• [Exercise instructions]
Repeat exactly the lines below that lie between the line with "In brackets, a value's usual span" and the line with "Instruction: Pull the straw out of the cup", counting both of those lines as part of the answer.

== Records shown ==

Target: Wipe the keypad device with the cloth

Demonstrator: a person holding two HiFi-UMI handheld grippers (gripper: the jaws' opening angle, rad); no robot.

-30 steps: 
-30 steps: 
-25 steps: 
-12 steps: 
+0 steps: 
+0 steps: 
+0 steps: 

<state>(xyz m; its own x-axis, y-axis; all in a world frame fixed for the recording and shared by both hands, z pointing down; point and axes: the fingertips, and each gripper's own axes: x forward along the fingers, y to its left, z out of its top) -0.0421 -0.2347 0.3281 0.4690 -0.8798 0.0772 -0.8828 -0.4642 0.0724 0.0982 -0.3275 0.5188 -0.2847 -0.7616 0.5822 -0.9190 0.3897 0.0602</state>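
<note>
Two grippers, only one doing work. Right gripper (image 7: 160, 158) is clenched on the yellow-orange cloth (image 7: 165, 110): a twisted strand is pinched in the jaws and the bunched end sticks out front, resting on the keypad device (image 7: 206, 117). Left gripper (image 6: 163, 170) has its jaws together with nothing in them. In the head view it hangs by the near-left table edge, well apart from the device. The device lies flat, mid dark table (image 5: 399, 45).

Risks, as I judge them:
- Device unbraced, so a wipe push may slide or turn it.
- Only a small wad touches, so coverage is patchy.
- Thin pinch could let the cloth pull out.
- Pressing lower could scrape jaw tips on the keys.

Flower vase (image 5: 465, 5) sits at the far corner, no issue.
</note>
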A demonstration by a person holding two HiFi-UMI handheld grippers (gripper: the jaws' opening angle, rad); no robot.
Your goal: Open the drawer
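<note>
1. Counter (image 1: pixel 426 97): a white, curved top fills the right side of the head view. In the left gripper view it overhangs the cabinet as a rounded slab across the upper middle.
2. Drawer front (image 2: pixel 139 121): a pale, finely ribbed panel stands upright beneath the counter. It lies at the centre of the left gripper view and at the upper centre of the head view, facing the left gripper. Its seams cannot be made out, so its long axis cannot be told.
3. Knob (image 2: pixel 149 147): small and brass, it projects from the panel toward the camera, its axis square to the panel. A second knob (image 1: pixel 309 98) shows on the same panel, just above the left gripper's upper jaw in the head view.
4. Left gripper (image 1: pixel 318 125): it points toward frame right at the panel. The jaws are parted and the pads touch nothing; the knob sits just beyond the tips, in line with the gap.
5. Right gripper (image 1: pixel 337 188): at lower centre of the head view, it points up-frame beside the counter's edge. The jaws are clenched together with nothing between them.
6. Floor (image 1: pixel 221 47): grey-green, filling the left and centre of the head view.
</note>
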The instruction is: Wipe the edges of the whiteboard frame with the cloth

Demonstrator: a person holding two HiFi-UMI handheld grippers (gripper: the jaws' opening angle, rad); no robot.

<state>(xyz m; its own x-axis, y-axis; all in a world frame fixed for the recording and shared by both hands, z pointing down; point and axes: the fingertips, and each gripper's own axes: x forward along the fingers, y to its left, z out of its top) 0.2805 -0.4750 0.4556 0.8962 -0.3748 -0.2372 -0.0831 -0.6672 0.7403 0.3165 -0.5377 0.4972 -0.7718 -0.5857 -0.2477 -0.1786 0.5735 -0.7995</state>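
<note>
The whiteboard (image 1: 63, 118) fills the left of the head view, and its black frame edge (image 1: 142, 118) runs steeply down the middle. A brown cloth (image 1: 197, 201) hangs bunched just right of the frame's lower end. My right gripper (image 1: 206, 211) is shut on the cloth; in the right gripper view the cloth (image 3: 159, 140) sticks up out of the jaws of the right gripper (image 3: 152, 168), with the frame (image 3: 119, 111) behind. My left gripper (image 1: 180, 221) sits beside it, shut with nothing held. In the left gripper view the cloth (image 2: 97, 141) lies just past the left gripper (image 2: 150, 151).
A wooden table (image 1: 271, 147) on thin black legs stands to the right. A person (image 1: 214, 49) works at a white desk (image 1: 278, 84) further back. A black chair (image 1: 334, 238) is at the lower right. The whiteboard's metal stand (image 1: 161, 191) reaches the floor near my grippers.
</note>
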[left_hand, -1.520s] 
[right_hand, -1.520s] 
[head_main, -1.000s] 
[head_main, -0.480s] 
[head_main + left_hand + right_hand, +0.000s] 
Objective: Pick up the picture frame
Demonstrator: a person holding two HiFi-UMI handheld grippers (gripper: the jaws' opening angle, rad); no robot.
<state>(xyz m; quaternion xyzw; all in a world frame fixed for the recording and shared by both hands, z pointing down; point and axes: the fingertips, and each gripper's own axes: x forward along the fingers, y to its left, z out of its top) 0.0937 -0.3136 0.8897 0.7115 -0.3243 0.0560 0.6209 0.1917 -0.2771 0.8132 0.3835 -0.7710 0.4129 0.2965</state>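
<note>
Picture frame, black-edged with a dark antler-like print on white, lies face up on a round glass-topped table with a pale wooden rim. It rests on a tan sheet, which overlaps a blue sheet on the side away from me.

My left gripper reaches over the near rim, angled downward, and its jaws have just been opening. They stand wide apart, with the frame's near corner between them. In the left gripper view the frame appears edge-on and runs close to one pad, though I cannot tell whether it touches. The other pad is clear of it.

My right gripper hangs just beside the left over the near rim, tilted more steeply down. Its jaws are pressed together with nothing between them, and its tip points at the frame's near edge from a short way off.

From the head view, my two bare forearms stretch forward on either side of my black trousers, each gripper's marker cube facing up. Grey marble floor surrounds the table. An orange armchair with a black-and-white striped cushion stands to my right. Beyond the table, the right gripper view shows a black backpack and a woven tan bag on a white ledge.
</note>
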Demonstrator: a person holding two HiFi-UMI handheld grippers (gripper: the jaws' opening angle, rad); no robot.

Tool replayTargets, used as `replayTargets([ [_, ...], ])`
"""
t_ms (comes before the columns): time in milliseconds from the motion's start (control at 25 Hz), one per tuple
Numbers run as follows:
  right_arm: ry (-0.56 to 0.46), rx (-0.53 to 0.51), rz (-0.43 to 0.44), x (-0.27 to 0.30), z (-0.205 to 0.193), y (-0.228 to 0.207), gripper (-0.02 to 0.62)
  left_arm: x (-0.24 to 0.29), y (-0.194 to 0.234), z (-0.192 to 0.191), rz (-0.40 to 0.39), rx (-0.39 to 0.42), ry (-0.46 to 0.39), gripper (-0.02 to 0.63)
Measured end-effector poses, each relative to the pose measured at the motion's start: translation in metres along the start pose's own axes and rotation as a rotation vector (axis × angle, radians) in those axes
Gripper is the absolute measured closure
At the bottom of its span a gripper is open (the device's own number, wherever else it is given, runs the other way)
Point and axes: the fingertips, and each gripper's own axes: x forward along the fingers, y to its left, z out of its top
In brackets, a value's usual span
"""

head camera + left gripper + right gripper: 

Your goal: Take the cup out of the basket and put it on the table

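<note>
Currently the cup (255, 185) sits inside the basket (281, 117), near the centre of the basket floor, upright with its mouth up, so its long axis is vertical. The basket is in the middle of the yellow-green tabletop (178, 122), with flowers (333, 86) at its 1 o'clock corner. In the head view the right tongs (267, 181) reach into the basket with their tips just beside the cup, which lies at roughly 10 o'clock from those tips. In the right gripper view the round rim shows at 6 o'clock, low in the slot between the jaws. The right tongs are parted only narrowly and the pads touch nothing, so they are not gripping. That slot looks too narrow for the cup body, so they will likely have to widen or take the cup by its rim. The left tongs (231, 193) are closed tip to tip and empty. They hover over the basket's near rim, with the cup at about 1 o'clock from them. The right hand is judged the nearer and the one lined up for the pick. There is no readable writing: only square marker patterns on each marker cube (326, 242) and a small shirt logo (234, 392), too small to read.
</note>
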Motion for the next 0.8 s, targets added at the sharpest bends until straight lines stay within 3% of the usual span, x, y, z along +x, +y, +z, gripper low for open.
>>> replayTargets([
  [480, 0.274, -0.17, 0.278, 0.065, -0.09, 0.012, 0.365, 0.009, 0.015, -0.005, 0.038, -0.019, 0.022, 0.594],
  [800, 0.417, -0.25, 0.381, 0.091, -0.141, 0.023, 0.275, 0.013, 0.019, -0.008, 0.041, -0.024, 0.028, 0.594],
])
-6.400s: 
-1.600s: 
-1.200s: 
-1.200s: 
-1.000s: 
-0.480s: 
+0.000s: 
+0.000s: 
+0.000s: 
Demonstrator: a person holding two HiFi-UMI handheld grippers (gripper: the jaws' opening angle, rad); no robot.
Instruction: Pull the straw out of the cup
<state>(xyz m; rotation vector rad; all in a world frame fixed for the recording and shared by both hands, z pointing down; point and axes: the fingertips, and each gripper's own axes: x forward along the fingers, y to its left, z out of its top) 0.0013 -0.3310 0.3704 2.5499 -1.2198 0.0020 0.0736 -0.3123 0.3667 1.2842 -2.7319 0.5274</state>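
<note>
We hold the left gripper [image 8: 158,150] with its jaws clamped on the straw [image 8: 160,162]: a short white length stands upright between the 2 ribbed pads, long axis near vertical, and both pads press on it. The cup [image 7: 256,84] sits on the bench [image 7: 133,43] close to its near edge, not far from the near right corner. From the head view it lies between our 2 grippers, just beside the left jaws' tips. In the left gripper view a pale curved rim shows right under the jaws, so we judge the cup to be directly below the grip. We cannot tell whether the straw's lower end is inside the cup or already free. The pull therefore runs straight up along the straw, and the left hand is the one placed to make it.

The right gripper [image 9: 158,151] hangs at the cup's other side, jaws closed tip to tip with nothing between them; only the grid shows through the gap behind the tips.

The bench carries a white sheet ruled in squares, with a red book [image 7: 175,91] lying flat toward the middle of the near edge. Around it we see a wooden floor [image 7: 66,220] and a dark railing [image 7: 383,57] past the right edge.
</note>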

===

• [Result for this task]
In brackets, a value's usual span
"""

head camera + left gripper + right gripper: 

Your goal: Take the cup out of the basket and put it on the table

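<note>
Currently the cup (255, 185) sits inside the basket (281, 117), near the centre of the basket floor, upright with its mouth up, so its long axis is vertical. The basket is in the middle of the yellow-green tabletop (178, 122), with flowers (333, 86) at its 1 o'clock corner. In the head view the right tongs (267, 181) reach into the basket with their tips just beside the cup, which lies at roughly 10 o'clock from those tips. In the right gripper view the round rim shows at 6 o'clock, low in the slot between the jaws. The right tongs are parted only narrowly and the pads touch nothing, so they are not gripping. That slot looks too narrow for the cup body, so they will likely have to widen or take the cup by its rim. The left tongs (231, 193) are closed tip to tip and empty. They hover over the basket's near rim, with the cup at about 1 o'clock from them. The right hand is judged the nearer and the one lined up for the pick. There is no readable writing: only square marker patterns on each marker cube (326, 242) and a small shirt logo (234, 392), too small to read.
</note>
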Motion for the next 0.8 s, targets added at the sharpest bends until straight lines stay within 3% of the usual span, x, y, z along +x, +y, +z, gripper low for open.
>>> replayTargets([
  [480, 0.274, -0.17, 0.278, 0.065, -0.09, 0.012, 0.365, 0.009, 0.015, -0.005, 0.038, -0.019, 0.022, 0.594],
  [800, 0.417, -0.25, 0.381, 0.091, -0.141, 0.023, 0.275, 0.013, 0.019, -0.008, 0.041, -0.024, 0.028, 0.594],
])
-6.400s: 
-1.600s: 
-1.200s: 
-1.200s: 
-1.000s: 
-0.480s: 
+0.000s: 
+0.000s: 
+0.000s: 
Demonstrator: a person holding two HiFi-UMI handheld grippers (gripper: the jaws' opening angle, rad); no robot.
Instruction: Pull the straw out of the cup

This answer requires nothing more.